In a recent #python-dev IRC conversation, it was suggested that we
should consider backporting the new-style float repr from py3k to
trunk. I'd like to get people's opinions on this idea.
To recap quickly, the algorithm for computing the repr of floats changed
between Python 2.x and Python 3.x (well, actually between 3.0 and 3.1,
but 3.0 is dead):
 - in Python 2.x, repr(x) computes 17 significant decimal digits, and
 then strips trailing zeros. In other words, it's pretty much identical
 to doing '%.17g' % x. The computation is done using the platform's
 *printf functions.
 - in Python 3.x, repr(x) returns the shortest decimal string that's
 guaranteed to evaluate back to the float x under correct rounding.
 The computation is done using David Gay's dtoa.c code, adapted
 for inclusion in Python (in file Python/dtoa.c).

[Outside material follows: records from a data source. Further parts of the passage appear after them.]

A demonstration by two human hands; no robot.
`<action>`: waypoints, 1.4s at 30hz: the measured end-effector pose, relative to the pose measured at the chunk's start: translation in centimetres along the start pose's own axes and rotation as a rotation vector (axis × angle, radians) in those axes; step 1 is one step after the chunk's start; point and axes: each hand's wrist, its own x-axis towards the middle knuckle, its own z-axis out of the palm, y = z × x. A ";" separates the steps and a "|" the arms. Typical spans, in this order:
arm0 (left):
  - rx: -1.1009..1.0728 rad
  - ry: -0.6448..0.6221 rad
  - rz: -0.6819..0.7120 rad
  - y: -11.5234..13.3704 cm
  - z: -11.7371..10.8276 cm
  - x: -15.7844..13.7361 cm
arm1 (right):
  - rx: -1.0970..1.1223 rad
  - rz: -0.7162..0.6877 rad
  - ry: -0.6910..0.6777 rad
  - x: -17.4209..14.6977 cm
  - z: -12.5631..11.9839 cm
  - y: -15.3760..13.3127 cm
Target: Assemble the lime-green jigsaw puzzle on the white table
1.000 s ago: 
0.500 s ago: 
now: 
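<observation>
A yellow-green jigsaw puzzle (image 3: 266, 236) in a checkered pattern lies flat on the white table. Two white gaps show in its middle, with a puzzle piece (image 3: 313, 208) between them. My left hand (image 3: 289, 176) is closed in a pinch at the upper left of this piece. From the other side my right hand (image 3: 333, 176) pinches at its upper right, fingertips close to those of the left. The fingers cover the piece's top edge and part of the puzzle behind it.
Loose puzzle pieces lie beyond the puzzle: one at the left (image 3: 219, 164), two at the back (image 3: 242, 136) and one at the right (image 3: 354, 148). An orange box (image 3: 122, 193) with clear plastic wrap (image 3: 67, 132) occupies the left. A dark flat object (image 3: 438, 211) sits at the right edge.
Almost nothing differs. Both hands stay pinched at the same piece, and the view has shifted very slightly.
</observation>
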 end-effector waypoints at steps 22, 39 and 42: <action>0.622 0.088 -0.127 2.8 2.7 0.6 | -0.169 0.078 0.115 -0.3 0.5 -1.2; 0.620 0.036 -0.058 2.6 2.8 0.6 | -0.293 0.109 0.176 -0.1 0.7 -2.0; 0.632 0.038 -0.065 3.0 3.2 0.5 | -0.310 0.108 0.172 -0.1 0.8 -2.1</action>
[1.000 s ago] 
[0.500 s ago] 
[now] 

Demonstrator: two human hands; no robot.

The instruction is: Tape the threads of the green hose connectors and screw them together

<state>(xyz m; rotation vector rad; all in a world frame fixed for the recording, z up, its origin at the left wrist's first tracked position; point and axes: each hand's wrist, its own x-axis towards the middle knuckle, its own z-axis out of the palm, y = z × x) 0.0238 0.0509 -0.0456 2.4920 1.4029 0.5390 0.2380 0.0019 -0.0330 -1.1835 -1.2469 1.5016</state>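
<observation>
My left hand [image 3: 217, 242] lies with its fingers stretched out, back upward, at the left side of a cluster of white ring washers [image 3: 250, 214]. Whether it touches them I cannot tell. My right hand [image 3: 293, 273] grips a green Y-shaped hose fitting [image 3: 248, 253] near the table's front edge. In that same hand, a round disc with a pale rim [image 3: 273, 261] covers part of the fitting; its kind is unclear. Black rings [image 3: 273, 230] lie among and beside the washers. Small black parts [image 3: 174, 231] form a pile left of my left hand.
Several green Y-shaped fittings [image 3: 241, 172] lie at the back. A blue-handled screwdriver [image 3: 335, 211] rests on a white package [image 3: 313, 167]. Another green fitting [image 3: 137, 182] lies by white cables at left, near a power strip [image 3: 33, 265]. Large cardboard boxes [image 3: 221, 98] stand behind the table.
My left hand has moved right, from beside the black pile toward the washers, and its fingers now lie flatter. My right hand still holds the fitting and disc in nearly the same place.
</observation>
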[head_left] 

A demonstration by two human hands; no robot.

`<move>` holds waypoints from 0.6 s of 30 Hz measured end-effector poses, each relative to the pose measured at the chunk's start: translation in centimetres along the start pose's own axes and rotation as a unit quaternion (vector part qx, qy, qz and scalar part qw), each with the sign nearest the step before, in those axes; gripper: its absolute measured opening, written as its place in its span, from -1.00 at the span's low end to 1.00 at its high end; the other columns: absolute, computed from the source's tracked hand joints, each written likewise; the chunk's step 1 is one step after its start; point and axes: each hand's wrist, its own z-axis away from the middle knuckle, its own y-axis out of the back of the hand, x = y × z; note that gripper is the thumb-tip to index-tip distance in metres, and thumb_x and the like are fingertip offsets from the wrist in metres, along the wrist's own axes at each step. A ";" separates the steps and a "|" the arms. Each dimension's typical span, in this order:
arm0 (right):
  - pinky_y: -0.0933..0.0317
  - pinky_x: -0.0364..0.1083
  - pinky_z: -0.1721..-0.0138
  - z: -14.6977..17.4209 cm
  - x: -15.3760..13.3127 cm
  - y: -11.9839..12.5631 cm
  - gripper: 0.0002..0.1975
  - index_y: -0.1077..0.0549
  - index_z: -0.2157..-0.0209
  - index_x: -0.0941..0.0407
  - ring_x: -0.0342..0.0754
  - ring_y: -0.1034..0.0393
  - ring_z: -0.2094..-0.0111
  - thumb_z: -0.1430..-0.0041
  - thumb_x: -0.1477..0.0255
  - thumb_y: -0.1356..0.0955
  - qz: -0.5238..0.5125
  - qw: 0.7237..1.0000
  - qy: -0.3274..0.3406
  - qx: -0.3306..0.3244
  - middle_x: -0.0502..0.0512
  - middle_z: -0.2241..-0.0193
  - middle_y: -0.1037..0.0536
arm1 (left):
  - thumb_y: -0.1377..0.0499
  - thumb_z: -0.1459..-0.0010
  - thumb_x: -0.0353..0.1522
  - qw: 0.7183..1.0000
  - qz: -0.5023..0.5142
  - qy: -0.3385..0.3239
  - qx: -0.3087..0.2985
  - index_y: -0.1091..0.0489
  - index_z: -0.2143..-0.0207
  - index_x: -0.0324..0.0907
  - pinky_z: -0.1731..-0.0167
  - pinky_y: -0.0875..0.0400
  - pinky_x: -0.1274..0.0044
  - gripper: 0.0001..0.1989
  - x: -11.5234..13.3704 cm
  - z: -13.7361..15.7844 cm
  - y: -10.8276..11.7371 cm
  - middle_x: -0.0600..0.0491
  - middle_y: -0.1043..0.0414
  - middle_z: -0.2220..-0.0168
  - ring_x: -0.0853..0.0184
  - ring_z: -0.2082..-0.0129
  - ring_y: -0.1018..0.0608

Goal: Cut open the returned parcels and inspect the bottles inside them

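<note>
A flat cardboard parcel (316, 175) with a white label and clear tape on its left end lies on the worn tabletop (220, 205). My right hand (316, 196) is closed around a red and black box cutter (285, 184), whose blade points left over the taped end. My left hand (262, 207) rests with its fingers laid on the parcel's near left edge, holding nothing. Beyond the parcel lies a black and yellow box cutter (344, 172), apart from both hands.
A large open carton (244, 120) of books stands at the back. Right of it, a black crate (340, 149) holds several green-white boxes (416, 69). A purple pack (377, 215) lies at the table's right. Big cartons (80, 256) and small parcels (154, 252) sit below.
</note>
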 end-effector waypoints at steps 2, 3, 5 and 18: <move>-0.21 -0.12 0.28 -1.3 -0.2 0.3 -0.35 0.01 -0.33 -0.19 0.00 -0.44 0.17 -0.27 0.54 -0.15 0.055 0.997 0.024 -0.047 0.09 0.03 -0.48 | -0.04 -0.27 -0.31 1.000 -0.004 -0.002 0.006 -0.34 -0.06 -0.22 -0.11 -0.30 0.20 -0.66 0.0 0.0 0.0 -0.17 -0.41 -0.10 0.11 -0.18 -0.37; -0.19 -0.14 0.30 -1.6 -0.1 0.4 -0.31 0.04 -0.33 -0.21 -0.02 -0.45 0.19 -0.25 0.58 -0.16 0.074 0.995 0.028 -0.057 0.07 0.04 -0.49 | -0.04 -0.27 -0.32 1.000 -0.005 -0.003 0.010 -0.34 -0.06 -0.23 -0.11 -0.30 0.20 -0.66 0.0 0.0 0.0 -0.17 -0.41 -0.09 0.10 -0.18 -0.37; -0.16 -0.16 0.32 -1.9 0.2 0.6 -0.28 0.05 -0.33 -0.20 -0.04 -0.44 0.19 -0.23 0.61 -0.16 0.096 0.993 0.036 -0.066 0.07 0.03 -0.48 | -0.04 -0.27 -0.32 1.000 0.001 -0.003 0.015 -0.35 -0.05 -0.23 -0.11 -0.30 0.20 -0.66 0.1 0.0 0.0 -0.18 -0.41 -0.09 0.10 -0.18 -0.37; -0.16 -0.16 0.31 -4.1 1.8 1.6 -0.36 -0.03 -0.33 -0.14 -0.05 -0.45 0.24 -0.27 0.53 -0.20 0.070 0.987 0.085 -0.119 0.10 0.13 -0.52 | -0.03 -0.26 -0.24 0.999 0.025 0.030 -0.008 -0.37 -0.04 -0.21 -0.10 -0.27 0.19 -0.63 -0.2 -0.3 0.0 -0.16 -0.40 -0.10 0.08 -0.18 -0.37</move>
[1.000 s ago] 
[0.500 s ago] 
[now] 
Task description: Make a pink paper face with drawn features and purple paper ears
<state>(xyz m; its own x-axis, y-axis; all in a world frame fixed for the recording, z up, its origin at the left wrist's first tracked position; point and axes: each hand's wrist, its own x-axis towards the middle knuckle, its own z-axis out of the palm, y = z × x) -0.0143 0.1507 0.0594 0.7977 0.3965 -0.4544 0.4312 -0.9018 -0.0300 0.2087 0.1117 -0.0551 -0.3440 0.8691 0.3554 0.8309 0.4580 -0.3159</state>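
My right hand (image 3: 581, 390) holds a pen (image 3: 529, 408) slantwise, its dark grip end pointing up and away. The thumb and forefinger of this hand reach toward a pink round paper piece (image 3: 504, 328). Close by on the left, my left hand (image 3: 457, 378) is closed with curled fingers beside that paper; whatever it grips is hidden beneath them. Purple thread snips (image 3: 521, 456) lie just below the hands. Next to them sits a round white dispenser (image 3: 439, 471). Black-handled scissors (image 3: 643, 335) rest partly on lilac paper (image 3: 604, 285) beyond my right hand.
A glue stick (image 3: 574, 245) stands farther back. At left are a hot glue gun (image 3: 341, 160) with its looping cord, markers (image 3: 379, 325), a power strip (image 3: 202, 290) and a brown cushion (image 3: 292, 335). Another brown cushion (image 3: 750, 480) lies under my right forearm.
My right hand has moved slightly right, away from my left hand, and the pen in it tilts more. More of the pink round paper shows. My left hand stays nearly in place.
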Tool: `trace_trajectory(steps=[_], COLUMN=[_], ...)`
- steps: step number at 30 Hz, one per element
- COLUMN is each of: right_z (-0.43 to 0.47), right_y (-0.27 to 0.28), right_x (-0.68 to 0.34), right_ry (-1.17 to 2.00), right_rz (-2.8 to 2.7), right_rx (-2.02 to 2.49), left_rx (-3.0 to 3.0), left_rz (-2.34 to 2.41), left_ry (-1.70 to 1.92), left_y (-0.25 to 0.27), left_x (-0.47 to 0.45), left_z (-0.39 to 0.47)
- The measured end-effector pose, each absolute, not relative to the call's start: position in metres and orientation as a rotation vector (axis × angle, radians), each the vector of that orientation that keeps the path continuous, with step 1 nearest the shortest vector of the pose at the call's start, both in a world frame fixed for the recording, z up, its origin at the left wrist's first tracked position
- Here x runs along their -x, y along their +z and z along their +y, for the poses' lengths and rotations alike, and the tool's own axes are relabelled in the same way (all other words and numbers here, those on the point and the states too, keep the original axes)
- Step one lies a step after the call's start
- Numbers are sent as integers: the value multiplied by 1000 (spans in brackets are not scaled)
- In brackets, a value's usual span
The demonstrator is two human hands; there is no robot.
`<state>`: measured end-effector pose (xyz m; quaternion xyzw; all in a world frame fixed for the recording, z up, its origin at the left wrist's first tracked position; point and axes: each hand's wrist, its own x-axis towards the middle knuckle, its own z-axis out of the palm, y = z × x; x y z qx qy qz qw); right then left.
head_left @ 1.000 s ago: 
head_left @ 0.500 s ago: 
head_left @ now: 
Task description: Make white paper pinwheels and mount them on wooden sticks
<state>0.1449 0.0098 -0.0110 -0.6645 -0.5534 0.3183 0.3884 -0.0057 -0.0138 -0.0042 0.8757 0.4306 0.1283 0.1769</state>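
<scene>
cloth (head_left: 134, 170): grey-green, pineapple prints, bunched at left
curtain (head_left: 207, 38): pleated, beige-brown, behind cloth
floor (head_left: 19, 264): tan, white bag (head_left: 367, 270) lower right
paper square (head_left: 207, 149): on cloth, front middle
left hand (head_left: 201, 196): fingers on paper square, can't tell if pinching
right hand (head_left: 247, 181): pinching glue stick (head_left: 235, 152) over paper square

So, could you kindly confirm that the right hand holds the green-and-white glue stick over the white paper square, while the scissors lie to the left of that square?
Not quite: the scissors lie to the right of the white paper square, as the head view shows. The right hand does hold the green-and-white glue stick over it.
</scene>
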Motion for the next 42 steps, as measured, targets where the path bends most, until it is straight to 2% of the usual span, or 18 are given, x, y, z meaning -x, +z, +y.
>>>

There are (in my view) many benefits to the new approach. Among
them:
 - fewer newbie complaints and questions (on c.l.p, IRC, Stack
 Overflow, etc.) about Python 'rounding incorrectly'. Whether this is a
 good thing or not is the matter of some debate (I'm tempted to
 borrow the time machine and simply say 'see the replies
 to this message'!)
 - string to float *and* float to string conversions are both guaranteed
 correctly rounded in 3.x: David Gay's code implements the conversion
 in both directions, and having correctly rounded string -> float
 conversions is essential to ensure that eval(repr(x)) recovers x exactly.
 - the repr of round(x, n) really does have at most n digits after the
 point, giving the semi-illusion that x really has been rounded exactly,
 and eliminating one of the most common user complaints about the
 round function.
 - round(x, n) agrees exactly with '{:.{}f}'.format(x, n) (this isn't
 true in Python 2.x, and the difference is a cause of bug reports)
 - side effects like finding that float(x) rounds correctly for
 Decimal instances x.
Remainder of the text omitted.